■ TRY IT
Gather up every line from the entries below that uses the word "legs".

-- TASK DATA follows --

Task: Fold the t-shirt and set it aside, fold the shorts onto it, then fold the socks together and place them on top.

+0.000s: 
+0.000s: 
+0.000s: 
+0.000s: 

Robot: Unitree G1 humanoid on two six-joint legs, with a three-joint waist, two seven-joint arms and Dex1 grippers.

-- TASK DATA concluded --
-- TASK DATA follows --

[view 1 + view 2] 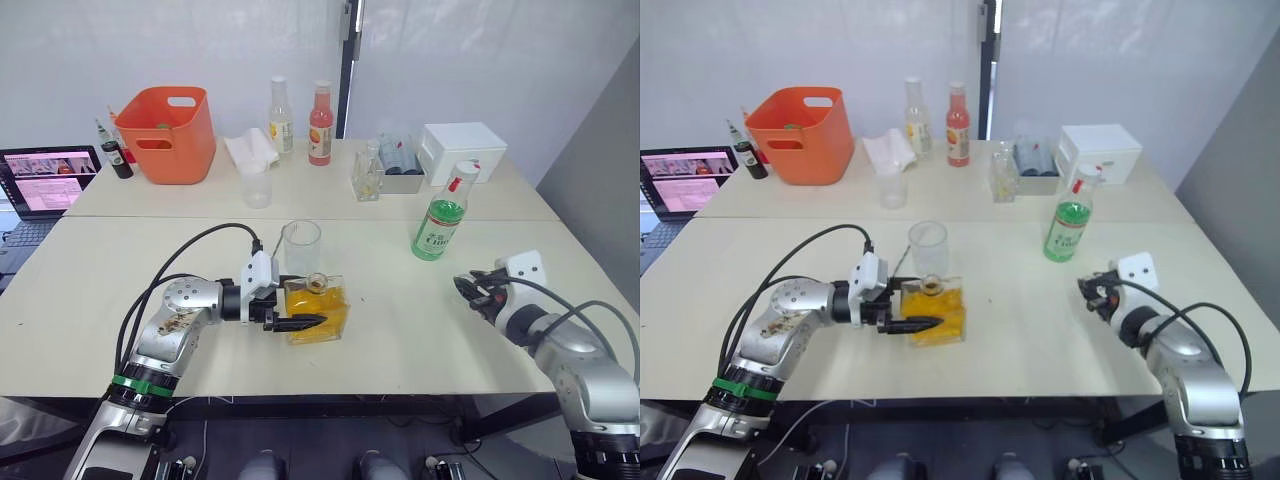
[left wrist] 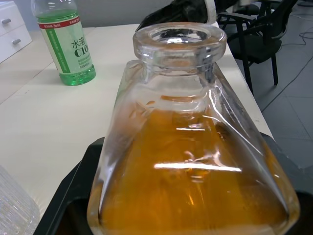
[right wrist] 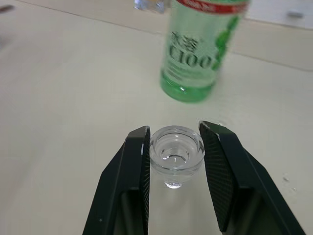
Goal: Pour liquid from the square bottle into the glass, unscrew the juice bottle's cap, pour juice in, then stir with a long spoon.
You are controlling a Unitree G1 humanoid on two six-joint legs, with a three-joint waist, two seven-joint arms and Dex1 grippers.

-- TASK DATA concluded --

■ PROBLEM SOLUTION
Robot: Unitree G1 humanoid on two six-joint legs, with a three-joint waist, two seven-joint arms and Dex1 grippers.
You are controlling a Unitree G1 humanoid on two six-joint legs, with a three-joint waist, two seven-joint arms and Dex1 grippers.

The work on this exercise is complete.